The Haves and the Have-Nots

[Content Note: Class warfare.]

This is a good piece on a new report by S&P which has found that "an unequal distribution in incomes is making it harder for the nation to recover from the recession and achieve the kind of growth that was commonplace in decades past."
"From my research and some of the analysis I saw from others, when you have extreme levels of inequality, it can hurt the economy," [Beth Ann Bovino, the chief US economist at S&P] said.

Because the affluent tend to save more of what they earn rather than spend it, as more and more of the nation's income goes to people at the top income brackets, there isn't enough demand for goods and services to maintain strong growth, and attempts to bridge that gap with debt feed a boom-bust cycle of crises, the report argues. High inequality can feed on itself, as the wealthy use their resources to influence the political system toward policies that help maintain that advantage, like low tax rates on high incomes and low estate taxes, and underinvestment in education and infrastructure.
This is something that it doesn't take a degree in economics to understand. Anyone who has lived paycheck to paycheck, without a social or personal safety net on which to fall back, knows that when you don't have money to spare, you don't save money. And thus the opposite is true: People with money to spare are the people who save money that they don't need to spend.

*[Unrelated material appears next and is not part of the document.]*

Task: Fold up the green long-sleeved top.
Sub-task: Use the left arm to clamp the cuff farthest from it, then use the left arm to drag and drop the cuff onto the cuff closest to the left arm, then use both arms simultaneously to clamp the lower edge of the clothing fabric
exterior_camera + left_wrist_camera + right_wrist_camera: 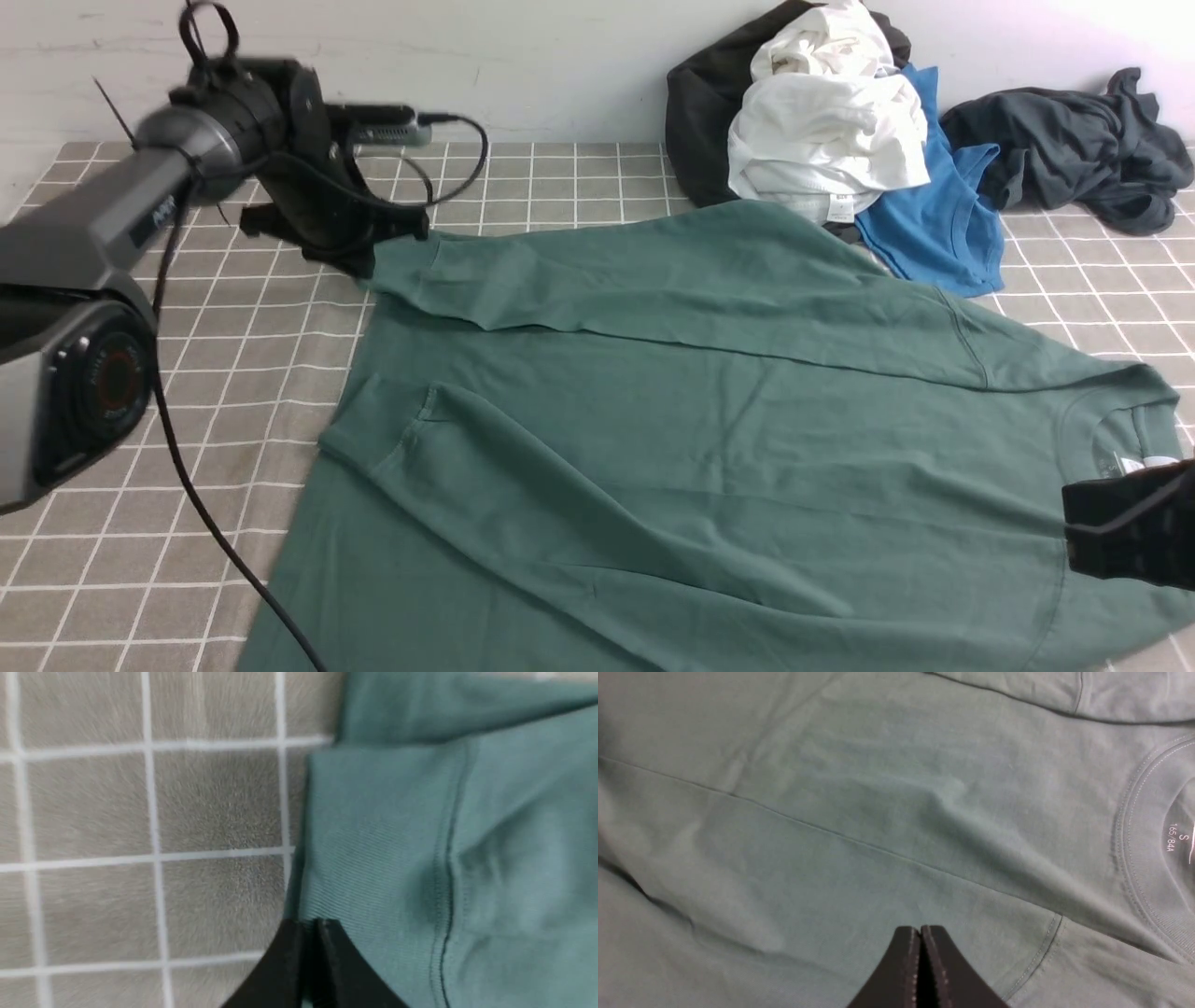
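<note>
Green long-sleeved top [700, 420] lies spread on the checked cloth [261, 373], long axis running left to right, with the neck at the right.

Front view: the far sleeve [653, 280] is laid across the body. Its end meets the left gripper [359, 252] at the far left. The right gripper [1120, 532] sits at the near right by the neck, well apart from that end.

Left wrist view: the left gripper [313, 926] has its jaws pressed together at the edge of the ribbed cuff [364, 835], apparently pinching it.

Right wrist view: the right gripper [920, 931] is closed on nothing, above the body cloth, with the collar [1129, 835] to one side.

Judgement: the left arm alone commands the cuff. Any fold draws that end along the sleeve towards the neck.
</note>
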You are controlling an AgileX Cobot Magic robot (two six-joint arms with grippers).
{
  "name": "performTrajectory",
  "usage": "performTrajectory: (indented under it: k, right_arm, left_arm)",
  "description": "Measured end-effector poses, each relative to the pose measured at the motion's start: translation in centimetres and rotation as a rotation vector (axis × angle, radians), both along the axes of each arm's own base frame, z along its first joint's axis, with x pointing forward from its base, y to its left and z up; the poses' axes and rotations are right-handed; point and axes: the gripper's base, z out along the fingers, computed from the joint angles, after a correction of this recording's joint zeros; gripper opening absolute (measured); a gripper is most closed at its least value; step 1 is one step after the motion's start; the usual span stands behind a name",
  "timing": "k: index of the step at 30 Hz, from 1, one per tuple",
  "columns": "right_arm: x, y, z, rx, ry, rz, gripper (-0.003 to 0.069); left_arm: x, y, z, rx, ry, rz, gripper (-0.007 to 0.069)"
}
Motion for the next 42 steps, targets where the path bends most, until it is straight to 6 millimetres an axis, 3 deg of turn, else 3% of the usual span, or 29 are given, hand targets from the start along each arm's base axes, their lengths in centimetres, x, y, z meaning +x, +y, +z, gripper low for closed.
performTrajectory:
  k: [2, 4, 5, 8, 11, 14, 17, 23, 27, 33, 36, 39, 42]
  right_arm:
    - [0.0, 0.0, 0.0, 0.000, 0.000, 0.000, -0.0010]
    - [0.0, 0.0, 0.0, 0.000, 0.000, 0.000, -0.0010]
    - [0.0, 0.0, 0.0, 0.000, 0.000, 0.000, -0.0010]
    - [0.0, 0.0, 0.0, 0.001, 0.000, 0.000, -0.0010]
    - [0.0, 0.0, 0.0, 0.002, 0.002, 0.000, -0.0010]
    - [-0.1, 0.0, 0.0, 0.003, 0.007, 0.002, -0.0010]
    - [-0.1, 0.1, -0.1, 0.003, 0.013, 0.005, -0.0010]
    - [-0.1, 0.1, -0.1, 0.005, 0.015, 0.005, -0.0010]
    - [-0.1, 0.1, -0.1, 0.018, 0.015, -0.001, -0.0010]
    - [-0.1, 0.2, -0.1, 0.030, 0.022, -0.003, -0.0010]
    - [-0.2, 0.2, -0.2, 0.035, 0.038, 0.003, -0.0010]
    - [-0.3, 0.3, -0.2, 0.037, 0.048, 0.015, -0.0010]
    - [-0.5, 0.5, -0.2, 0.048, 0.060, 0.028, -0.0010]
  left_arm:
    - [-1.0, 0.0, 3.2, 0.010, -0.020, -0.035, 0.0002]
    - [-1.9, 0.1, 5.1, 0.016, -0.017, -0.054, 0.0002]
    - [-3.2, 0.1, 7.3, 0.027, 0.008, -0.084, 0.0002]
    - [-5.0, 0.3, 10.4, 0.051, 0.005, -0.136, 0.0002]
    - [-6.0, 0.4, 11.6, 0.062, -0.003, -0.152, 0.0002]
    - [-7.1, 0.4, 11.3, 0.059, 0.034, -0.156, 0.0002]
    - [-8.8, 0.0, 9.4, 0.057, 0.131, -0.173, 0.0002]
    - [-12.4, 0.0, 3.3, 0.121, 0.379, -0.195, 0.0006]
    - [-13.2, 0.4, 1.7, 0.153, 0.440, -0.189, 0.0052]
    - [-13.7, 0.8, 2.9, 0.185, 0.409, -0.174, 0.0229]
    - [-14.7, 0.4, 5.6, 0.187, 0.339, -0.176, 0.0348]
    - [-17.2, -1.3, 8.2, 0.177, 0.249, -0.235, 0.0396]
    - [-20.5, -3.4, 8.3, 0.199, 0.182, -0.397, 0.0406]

"Money doesn't buy happiness" is a thing we're told, a thing we say. And there's certainly some truth in that. But many of us who are not independently wealthy, especially those of us who have been broke and have been financially okay at different times, have probably had some version of this conversation: Sure, money doesn't buy happiness, but there is something valuable, something that feels a lot like happiness, in having enough money to meet all your basic needs.

There is a huge psychological freedom in having enough money to meet your basic needs. Call that happiness, call it contentment, call it a lack of anxiety, call it whatever feels right for you, but that feeling is the thing that money buys.

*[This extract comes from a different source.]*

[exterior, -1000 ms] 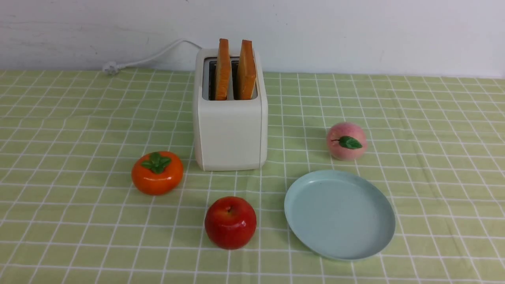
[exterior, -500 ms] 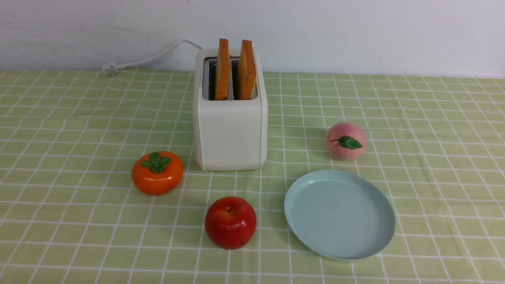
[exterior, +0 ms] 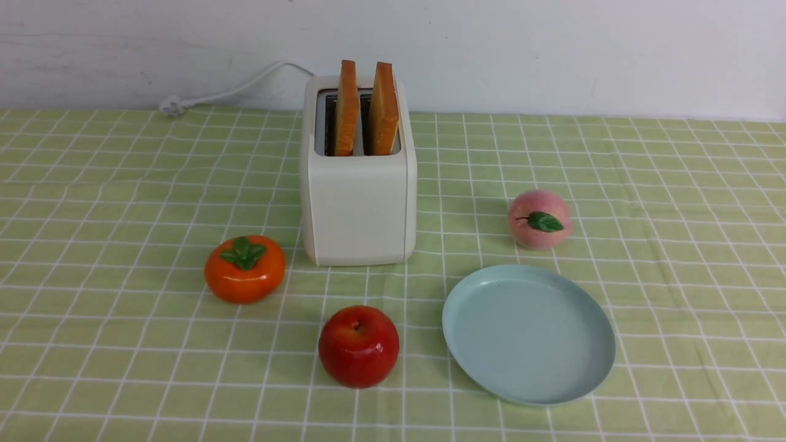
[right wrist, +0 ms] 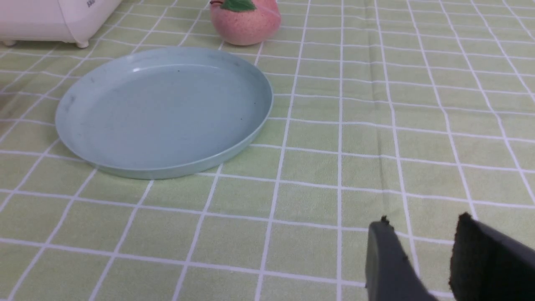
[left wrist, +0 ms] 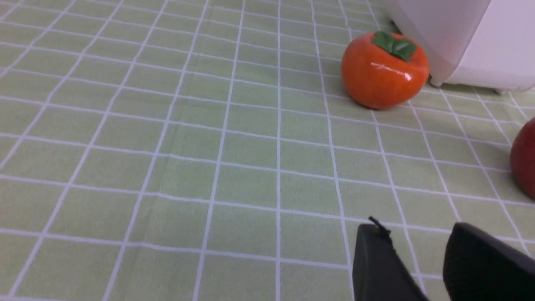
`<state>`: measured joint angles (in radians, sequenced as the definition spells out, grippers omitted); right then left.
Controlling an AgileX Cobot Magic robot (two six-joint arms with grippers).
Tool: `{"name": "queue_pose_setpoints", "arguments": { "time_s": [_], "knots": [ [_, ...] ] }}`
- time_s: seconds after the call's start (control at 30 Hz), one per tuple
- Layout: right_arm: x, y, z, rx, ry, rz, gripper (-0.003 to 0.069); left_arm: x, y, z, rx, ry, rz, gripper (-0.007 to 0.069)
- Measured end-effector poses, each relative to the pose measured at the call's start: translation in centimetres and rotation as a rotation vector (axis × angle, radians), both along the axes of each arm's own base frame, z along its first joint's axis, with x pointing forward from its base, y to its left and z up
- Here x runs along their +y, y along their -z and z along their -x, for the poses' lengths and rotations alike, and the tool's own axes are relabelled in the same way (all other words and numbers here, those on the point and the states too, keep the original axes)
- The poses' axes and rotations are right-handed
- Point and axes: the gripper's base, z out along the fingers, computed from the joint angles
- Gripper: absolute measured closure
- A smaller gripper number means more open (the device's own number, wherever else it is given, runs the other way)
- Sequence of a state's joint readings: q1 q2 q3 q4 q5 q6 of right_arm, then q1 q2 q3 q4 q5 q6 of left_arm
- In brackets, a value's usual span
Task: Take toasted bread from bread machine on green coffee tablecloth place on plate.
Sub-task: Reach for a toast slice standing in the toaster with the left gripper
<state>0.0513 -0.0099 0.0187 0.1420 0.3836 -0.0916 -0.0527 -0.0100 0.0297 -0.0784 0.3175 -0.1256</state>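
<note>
Only writing in sight: small dark print (right wrist: 87, 3) on the toaster's side in the right wrist view, cut by the frame edge and too small to read

Upper centre of the front view: cream toaster (exterior: 359, 209) on the green checked cloth (exterior: 123, 184), with two slices of toast (exterior: 384, 110) upright in its slots, side by side, tops well above the rim. White cord (exterior: 245, 86) trailing from behind it to the upper left, along the foot of the pale wall (exterior: 552, 49)

Lower right of centre: blue-green plate (exterior: 528, 334), bare, flat on the cloth, apart from the toaster. Pink peach (exterior: 538, 219) just behind the plate, to the right of the toaster. Orange persimmon (exterior: 244, 270) near the toaster's lower left corner, not touching. Red apple (exterior: 358, 347) in front of the toaster, just left of the plate

Neither arm visible in the front view. Left pincer (left wrist: 416, 234) low over bare cloth, dark jaws parted by a modest gap, cloth showing between, holding nothing; persimmon, toaster corner and an edge of the apple beyond it. Right pincer (right wrist: 422, 228) likewise parted and empty, low over the cloth, with plate and peach beyond
</note>
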Motion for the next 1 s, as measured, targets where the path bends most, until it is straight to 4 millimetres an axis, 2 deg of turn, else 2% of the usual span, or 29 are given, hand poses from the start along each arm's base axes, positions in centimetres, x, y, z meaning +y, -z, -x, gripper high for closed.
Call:
{"name": "queue_pose_setpoints", "arguments": {
  "time_s": [0.33,0.57,0.77,0.9,1.0],
  "knots": [
    [0.0,0.0,0.0,0.000,0.000,0.000,0.0419,-0.1,-0.6,-0.1,-0.064,-0.004,0.068,0.0386],
    [0.0,0.0,0.0,0.000,0.000,0.000,0.0419,-0.2,-1.7,-0.3,-0.156,-0.037,0.339,0.0386],
    [0.0,-0.1,-0.1,-0.021,0.003,-0.012,0.0419,0.1,-2.5,-0.3,-0.247,-0.055,0.414,0.0386],
    [0.3,-0.7,-0.2,-0.073,0.026,-0.249,0.0419,0.3,-3.0,-0.3,-0.301,-0.072,0.501,0.0386],
    [0.4,-1.5,-0.3,-0.133,0.052,-0.433,0.0419,0.4,-3.3,-0.2,-0.325,-0.090,0.649,0.0386]
  ]
}}
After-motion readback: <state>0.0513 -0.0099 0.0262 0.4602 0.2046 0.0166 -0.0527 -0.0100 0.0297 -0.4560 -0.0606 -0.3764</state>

Because money buys food and shelter and clothes and healthcare and toiletries and transportation.

Money buys survival.

And if you're lucky enough to have enough money to buy your survival, then money also buys the ability to thrive a bit. Money buys education and access and opportunities.

And if you've got those bases covered, then maybe you've got some money to buy some luxury. Some relaxation. Some ability to make your life a little easier and to take time away to recuperate and rebalance.

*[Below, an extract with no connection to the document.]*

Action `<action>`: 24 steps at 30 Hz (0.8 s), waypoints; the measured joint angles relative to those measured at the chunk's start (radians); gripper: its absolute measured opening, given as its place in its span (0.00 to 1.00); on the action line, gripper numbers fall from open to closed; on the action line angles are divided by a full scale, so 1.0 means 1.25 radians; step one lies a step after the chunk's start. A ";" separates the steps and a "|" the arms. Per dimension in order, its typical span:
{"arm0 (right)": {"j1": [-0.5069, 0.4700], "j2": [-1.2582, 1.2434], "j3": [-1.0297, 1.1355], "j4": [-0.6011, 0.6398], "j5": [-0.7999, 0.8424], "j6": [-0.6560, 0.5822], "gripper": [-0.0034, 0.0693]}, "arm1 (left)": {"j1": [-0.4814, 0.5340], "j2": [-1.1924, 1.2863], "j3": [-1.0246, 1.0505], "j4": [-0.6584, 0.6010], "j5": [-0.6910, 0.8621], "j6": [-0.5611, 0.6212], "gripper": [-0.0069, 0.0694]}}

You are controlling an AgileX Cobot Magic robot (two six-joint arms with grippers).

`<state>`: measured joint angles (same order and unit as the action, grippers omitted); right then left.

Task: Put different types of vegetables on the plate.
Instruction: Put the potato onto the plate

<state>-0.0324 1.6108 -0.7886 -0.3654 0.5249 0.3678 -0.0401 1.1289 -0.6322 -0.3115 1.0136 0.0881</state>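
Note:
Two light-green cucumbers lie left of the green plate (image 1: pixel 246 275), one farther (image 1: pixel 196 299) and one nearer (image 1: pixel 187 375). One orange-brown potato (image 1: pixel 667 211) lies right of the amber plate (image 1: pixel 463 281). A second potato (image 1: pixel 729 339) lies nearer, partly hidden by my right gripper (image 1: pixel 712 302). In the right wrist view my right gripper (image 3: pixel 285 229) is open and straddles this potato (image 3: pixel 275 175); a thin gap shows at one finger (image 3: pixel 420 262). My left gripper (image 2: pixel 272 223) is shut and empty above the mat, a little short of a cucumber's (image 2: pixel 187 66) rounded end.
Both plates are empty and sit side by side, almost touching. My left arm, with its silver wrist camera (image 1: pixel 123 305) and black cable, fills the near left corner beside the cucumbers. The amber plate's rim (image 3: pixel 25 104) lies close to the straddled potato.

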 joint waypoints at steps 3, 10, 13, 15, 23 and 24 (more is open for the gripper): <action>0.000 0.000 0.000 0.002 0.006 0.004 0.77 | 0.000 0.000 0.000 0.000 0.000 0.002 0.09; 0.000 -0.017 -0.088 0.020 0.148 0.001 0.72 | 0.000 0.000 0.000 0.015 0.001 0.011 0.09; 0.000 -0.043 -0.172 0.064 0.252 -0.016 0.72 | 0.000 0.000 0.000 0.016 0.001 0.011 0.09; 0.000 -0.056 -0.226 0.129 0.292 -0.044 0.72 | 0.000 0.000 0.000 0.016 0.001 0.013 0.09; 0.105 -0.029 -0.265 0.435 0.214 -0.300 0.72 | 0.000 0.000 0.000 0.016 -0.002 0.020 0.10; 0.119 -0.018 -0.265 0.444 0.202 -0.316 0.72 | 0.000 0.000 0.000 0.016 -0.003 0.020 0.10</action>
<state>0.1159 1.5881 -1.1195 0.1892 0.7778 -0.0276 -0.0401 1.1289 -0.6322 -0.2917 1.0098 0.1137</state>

Maybe, depending on your priorities, and your individual demands (like whether you have children), you might start saving before you consider spending on a holiday, no matter how needed it may be.

This is the place where one starts balancing whether to spend or save. Because, for the first time, you have options.

Meaningful options. Not the sort of options like: I can eat lunch today, or I can buy this magazine—because just treating myself to anything, even a stupid magazine, to make me feel like I'm worth something and that life isn't all just drudgery and survival, seems more important than an empty belly right now.

Money buys choices that don't involve empty bellies.

Once you have enough money to be making those sorts of choices, money has bought you something very important indeed. But well beyond that point, at the point where sustained affluence can make you say something like "Money doesn't buy happiness" with the jejune arrogance of a person who imagines that "this new financial adviser isn't making my money enough money" is a relatable subversion of happiness, there is too much money to be spent to buy anything meaningful anymore.

Once you can buy multiple yachts and still have plenty of money to spare, once money can buy you everything you ever wanted and then some, money loses its capacity to buy anything (for you) except more money.

The only thing left to do (besides give it away—yuck!) is hoard it. And see how much you can accumulate before the clock runs out.

That's always going to be true. And the more wealth disparity there is, the more that the middle class is eroded, the more we're left with two extremes—people who don't have money to spend, and people who have more money than they can spend.

We're increasingly a nation of people who aren't even paid a livable wage and people who are basically dragons sleeping on a giant pile of gold.

And we don't—or shouldn't—need reports to tell us the truth about what that means for our economy.

Of course wealth inequality makes recovery impossible. Of course it does.